Gold to average $2025 an ounce during very volatile 2012 - HSBC
HSBC analyst, James Steel says the group expects the yellow metal to trade between $1,700 and $2,300 next year as safe haven buying returns and the risk on, risk off scenario continues
Posted: Wednesday , 09 Nov 2011
Last week, this reporter asked the question, have investors revoked gold's safe haven status? And, in keeping with the volatility that has characterised the global political and economic spheres, the answer seems to change rather frequently.
HSBC analyst, James Steel, speaking on Mineweb.com's Gold Weekly podcast, explained that "For a while, gold was trading more with risk instruments. That's to say that as risk came off and equity markets for example weakened, gold would decline. And when risk appetite increased and equity markets rallied, gold tended to rally as well."
The yellow metal, he added, "seemed to be more influenced by the way the currency markets were reacting or other markets than as a safe haven."

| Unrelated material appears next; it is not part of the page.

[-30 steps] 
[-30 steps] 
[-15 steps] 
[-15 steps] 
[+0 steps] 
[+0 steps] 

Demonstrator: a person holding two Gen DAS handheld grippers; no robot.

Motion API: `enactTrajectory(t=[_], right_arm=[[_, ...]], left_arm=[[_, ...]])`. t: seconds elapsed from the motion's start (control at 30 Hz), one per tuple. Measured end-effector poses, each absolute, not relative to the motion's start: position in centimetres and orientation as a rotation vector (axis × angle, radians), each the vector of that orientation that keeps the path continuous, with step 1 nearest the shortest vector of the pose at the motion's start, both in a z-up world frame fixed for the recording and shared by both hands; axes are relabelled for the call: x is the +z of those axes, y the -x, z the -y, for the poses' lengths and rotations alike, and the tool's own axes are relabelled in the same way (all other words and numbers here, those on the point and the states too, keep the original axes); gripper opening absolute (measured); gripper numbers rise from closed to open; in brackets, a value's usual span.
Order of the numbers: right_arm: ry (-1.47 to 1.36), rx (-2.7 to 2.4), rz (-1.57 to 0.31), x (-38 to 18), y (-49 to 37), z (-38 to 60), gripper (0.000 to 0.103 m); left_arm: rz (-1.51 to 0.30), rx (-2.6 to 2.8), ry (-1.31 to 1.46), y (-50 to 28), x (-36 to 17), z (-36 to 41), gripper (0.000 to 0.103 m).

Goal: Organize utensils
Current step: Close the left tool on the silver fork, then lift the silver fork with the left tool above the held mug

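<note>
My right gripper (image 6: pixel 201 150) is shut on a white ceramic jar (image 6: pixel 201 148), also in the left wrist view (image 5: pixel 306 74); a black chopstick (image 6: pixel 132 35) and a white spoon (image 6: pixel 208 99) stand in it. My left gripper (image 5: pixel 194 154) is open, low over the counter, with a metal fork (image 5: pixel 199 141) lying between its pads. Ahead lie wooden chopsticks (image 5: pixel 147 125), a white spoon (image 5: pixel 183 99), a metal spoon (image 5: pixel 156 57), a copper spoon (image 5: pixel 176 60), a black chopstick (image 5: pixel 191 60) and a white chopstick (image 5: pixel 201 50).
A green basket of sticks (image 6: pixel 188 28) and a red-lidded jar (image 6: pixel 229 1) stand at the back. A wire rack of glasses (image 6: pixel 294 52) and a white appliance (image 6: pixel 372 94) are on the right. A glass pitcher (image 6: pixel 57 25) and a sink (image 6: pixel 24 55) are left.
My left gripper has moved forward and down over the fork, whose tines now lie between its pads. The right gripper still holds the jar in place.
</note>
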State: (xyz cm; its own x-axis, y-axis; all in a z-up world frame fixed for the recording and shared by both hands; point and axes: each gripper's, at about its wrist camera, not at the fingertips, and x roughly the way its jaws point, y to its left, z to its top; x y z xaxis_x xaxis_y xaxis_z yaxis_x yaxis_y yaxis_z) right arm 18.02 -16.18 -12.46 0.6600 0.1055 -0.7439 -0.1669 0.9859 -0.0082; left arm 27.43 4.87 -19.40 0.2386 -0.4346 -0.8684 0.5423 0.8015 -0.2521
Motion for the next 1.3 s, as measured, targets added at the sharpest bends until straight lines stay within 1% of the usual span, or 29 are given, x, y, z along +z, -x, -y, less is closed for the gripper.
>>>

This, however, he believes has changed, and gold's safe haven properties have begun to re-emerge in the eyes of investors as the situation in Europe continues to deteriorate.
"Gold is subject to a myriad of factors and it's not always primarily driven by safe haven demand although I think as we speak that is the primary focus," he adds.
Part of the reason for this he believes is that the metal is a tried and true protector of wealth over many decades.
"If you look at what the core issue is right now, it's confidence, be that confidence in the United States, confidence of investors in Europe, in Japan and the decline, or the erosion I should say in confidence in the financial markets or in elected officials even as one can see from low popularity ratings for most of the elected OECD officials. That has traditionally been a boon for gold and I think that's the current climate that we find ourselves in."
Steel says that, while continued uncertainty in global markets will likely be good for gold, if a solution is reached the restoration of confidence could undermine the metal.
"If you look at this longer term, we've had one form of crisis or another since the middle of 2007. What started off as a local North American sub-prime mortgage crisis, morphed into a US credit crisis, into a global financial crisis, into a global economic crisis and by the beginning of 2010 it did become a sovereign risk crisis. So we've really had five incarnations of this crisis - and each time gold has rallied a couple of hundred dollars so it shows that gold has over the long run fed off this crisis."
That said, Steel does expect any drop in demand from the West will be " well cushioned by emerging market interest in gold" because "China and India, given their long run projections of increased income and their greater weight in the world, are an important factor in sustaining a long run bull market."
For 2012, HSBC is looking for an average of $2025 with a wide trading range of $1700 to $2300, Steel says. "The emphasis being on we expect highly volatile markets. The risk on, risk off scenario we've seen play out through the financial markets is going to likely keep volatility in the gold market very high.